## Task details:
The reply must contain exactly the lines below from the one with "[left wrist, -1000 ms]" down to the one with "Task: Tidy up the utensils", both included, and nothing more; please omit the pictures.

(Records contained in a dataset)
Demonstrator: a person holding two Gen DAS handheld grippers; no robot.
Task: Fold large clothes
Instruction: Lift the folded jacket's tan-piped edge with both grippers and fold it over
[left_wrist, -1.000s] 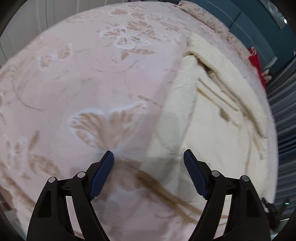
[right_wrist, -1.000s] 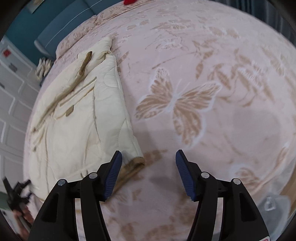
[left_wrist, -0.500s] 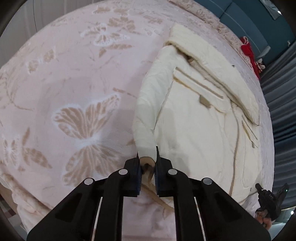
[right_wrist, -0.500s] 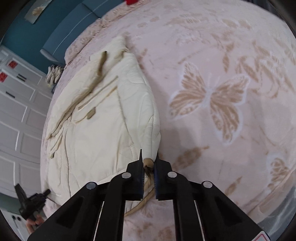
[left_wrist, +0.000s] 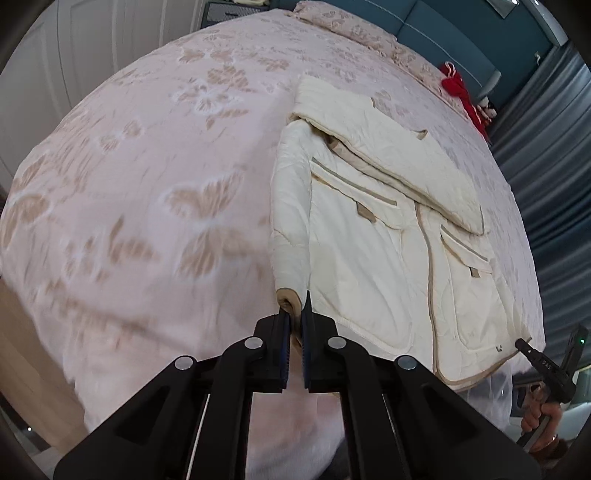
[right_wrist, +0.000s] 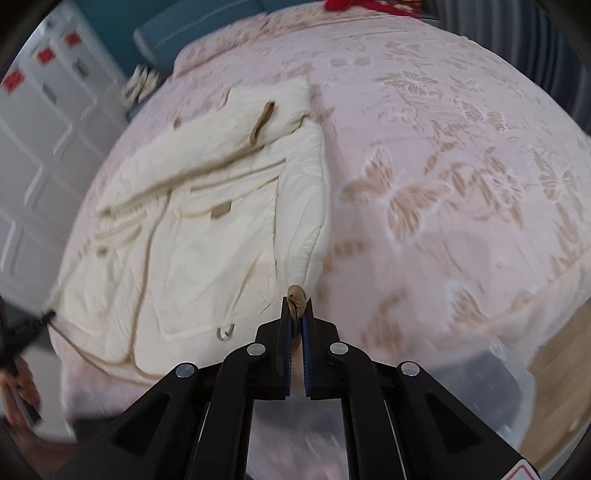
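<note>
Both grippers snapped closed and lifted since before. Left gripper pinches tan cuff of cream jacket; right gripper pinches other cuff. Jacket lies on bed.

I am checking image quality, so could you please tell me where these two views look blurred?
Left wrist view: the bedspread smears at lower left, while the cream jacket stays crisp. Right wrist view: motion blur nearly throughout, jacket included; only the tongs look sharp.

One cream jacket, one pink butterfly bedspread, one red garment, two tools.
</note>
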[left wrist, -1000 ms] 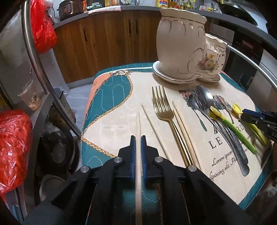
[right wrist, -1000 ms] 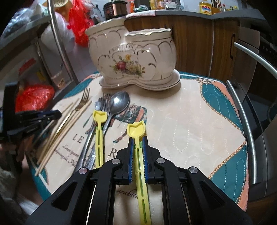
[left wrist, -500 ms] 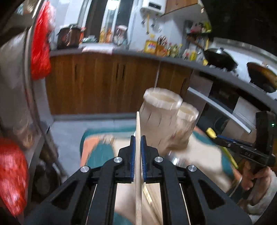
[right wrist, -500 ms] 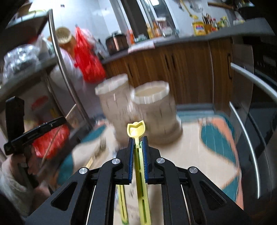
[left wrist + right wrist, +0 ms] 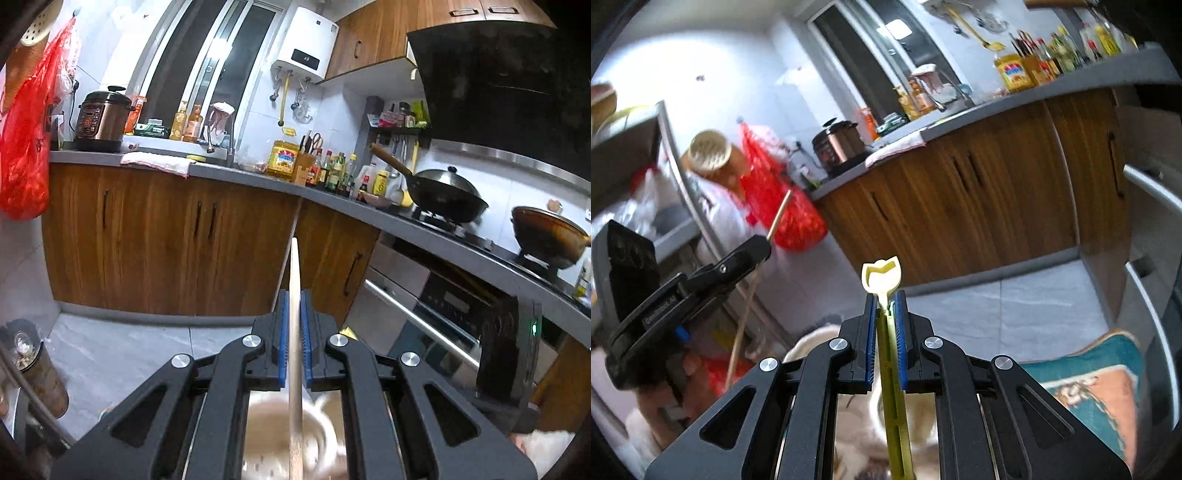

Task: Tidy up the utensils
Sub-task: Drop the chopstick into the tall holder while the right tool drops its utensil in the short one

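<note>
My left gripper [image 5: 294, 306] is shut on a wooden chopstick [image 5: 294, 332] that points up; its lower end hangs over the open mouth of the cream ceramic utensil holder [image 5: 273, 439] seen blurred below. My right gripper [image 5: 885, 306] is shut on a yellow plastic utensil [image 5: 881, 275], also upright, above the holder [image 5: 820, 343]. The left gripper with its chopstick [image 5: 746, 310] shows at the left of the right wrist view. The right gripper's body [image 5: 506, 350] shows at the right of the left wrist view.
Wooden kitchen cabinets [image 5: 155, 236] and a grey counter with a pressure cooker [image 5: 101, 118], bottles and a wok [image 5: 447, 195] lie ahead. A red bag [image 5: 22, 147] hangs left. A corner of the teal patterned table mat [image 5: 1086, 391] shows at lower right.
Both grippers have lifted off the table and tilted upward, carrying the chopstick and the yellow utensil to above the ceramic holder. The table and remaining cutlery have dropped out of view.
</note>
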A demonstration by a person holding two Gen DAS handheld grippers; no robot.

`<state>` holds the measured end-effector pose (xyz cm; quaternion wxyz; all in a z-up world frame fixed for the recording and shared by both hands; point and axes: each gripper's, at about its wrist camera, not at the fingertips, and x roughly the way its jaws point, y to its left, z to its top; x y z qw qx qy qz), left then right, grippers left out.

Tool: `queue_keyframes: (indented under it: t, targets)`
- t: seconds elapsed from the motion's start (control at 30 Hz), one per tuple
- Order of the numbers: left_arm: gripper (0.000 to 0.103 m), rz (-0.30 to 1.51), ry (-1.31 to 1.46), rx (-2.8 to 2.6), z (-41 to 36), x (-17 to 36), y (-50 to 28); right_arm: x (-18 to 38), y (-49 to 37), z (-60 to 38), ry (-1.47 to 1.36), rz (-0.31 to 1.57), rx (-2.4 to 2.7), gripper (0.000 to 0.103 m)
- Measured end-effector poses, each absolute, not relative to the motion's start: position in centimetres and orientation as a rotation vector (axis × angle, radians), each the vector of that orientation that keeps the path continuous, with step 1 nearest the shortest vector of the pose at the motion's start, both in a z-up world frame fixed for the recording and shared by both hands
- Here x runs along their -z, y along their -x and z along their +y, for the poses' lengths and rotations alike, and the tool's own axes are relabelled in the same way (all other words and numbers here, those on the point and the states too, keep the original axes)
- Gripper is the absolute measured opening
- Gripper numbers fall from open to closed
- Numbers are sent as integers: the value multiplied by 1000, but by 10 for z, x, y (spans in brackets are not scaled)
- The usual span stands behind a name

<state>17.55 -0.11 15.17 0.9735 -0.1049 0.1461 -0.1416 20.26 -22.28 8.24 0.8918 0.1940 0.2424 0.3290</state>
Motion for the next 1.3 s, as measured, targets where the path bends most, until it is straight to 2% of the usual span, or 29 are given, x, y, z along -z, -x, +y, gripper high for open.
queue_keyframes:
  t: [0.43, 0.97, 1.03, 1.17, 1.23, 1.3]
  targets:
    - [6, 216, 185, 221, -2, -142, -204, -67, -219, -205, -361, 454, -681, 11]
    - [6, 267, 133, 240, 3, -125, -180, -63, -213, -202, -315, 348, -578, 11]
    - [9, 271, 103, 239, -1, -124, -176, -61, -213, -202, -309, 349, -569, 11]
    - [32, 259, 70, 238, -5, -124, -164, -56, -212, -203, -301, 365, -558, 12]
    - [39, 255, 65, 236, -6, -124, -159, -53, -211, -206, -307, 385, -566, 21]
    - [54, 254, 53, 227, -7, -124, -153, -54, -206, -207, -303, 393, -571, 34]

## Response to this exercise:
[left wrist, -1000 ms] 
[right wrist, -1000 ms] 
[left wrist, -500 ms] 
[right wrist, -500 ms] 
[left wrist + right wrist, +0 ms] 

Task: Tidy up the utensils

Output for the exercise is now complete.